# Interior Paint on Exterior of Bee Hive Bodies



## pinkpantherbeekeeper (Feb 10, 2016)

Do any of you guys use interior house paint on the exterior of your bee hives? I know modern paint is tailored very specifically to its intended application. VOCs are a major difference and obviously their UV durability. 

I have been trying to find "Opps!" exterior paint at stores, and can only find interior. Some are down to $3 a gallon which would be wonderful to use because of the costs. 

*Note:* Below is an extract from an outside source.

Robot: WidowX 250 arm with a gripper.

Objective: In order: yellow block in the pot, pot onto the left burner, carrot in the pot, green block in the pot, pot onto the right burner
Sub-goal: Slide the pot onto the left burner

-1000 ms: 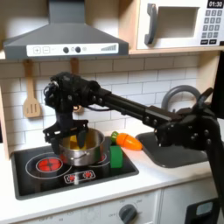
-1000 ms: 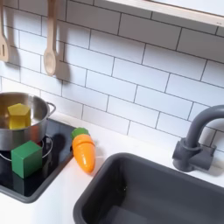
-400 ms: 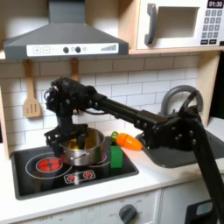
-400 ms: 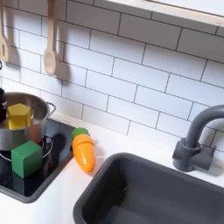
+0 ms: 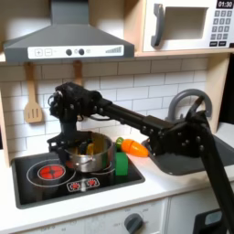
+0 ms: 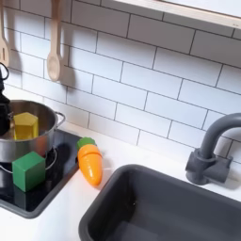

If you guys are using interior paint, how often do you have to repaint, or how long does it last? 

Thanks all!!!


----------



## phyber (Apr 14, 2015)

I've only used exterior latex paint but I'd imagine enough coats of it and it would last for several years. Does a good enough job sealing windows shut...


----------



## D Coates (Jan 6, 2006)

Interior is interior for a reason. It doesn't hold up to water/weather/UV. Either wait for exterior "oops" to show up or buy some. The time and money spent on applying interior paint will be wasted. You'll either have to repaint or watch paint peel and wood turn grey.


----------



## FlowerPlanter (Aug 3, 2011)

>I have been trying to find "Opps!" exterior paint at stores, and can only find interior.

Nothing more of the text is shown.